United states

Inside the heated scientific debate about redefining who is dead

It was March 10, 2022—day one of a virtual forum held on Zoom to rewrite the Uniform Determination of Death Act (UDDA), a draft law that for four decades has been the basis for determining who is alive and who is dead in USA. Many of those gathered were lawyers who are members of the Uniform Law Commission (ULC), a quasi-governmental entity that dates back 125 years. It’s a packed meeting of five dozen guests from both the legal and medical fields. Each of them was eager to share their own perspective on a subject that at first glance can seem quite comprehensive – until one really digs deep into the legal and medical nuances behind trying to define death itself.

The ULC is the perfect forum for this kind of debate. Chaos can ensue for laws that are left up to the states, with each different state choosing to follow its own wildly different set of rules.. Where each state – and therefore the US as a whole – would benefit from uniformity, the ULC drafts bills that are then submitted to each legislature for adoption. This usually means grappling with relatively mundane issues like child custody or trucking rules.

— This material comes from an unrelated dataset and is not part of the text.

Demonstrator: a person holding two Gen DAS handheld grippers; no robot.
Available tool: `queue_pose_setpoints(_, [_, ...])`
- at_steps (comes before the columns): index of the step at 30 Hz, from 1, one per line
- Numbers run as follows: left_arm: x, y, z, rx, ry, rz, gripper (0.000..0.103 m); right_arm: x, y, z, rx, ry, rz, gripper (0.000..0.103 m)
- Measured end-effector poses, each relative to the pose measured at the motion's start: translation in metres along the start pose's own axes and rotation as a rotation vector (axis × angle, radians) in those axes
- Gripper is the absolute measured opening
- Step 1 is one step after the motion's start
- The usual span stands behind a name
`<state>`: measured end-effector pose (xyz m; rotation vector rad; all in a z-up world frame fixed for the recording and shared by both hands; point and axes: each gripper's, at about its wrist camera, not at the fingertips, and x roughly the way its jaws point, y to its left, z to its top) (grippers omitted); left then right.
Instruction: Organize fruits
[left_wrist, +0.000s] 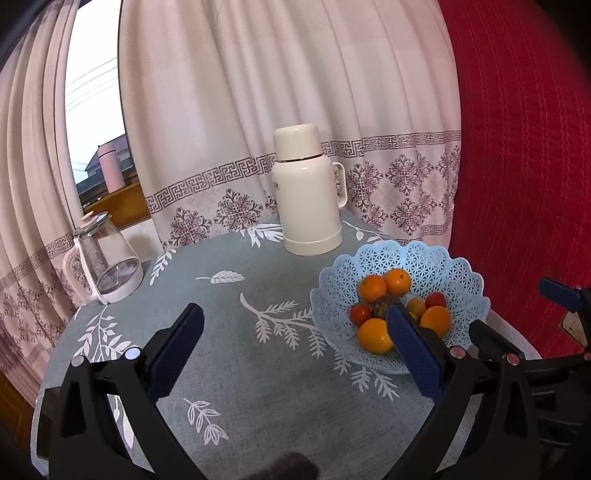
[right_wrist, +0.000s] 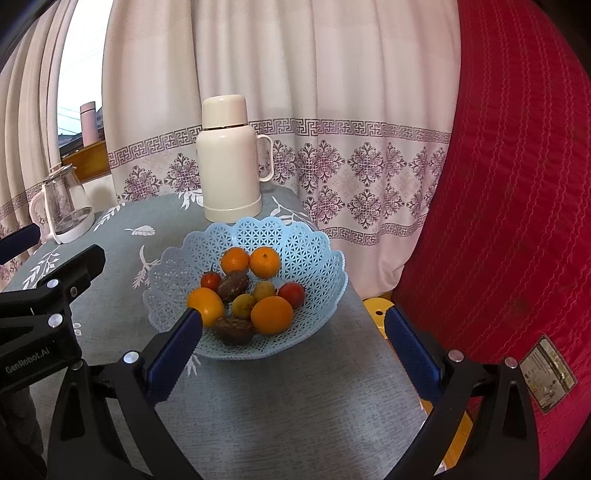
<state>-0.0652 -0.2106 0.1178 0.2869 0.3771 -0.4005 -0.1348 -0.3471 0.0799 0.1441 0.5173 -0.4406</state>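
Note:
A pale blue lattice basket (right_wrist: 295, 236) (left_wrist: 443, 262) stands on the grey leaf-print tablecloth (left_wrist: 236, 332). In it lie several oranges (right_wrist: 272, 314) (left_wrist: 375, 335), small red fruits (right_wrist: 291, 294), small yellow fruits (right_wrist: 243, 305) and two dark brown fruits (right_wrist: 233, 286). My right gripper (right_wrist: 293, 341) is open, just in front of the basket, with nothing between its blue pads. My left gripper (left_wrist: 295, 347) is open over bare cloth to the basket's left; its right finger (left_wrist: 413, 350) hides part of the basket. Each gripper shows at the edge of the other's view.
A cream thermos (left_wrist: 308, 192) (right_wrist: 229, 158) stands behind the basket. A glass kettle with a white base (left_wrist: 103, 258) (right_wrist: 64, 206) sits at the table's far left edge. Curtains hang behind; a red quilted cover (right_wrist: 517, 184) rises on the right, with a yellow stool (right_wrist: 376, 312) below it.

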Motion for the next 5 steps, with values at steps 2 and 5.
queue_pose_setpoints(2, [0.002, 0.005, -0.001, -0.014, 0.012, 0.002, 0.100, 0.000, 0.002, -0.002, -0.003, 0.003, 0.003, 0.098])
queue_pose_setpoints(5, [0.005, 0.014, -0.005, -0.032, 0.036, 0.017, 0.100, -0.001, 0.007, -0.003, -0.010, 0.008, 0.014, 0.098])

That day, the ULC tackled something more existential. Unfortunately, even matters of life and death are prone to hiccups on Zoom. Dr. Malcolm Shaner, a neuroscientist at the University of California, Los Angeles, encountered some difficulties while trying to reach out to the group.

“It looks like you’re muted,” said Arizona Court of Appeals Judge Samuel Tuma, the meeting’s presiding judge, a faint note of amusement creeping into his voice. His majestic image was enhanced by the wall of thick law books on his back. “Oh, there it is.”

“The country needed clear, consistent criteria – so that the courts would not be swamped with lawsuits from anguished family members whose loved ones lie in a legal gray area between heaven and earth.”

Shanner, dressed in a suit and tie that completely contradicts the Zoom rainforest backdrop behind him, began a monologue about brainstems, reflexes, and their connection to consciousness. Despite the thick medical jargon, many in the digital windows nodded.

For several hours, Thumma kept things moving, calling out individual speakers as they raised their hands via digital emoticons. The chat was overflowing with heated but respectful debates.

Dr. Doyen Nguyen, professor of moral theology and bioethics at Pontifex University in Atlanta, who is also a physician specializing in diagnostic hematology (the study of blood and its disorders), found this out with Thaddeus Pope, an expert in medical law and clinical ethics at Mitchell Hamline School of Law in St. Paul, Minnesota. Pope co-authored a January 2020 journal article in the Annals of Internal Medicine that first proposed a revision of the UDDA.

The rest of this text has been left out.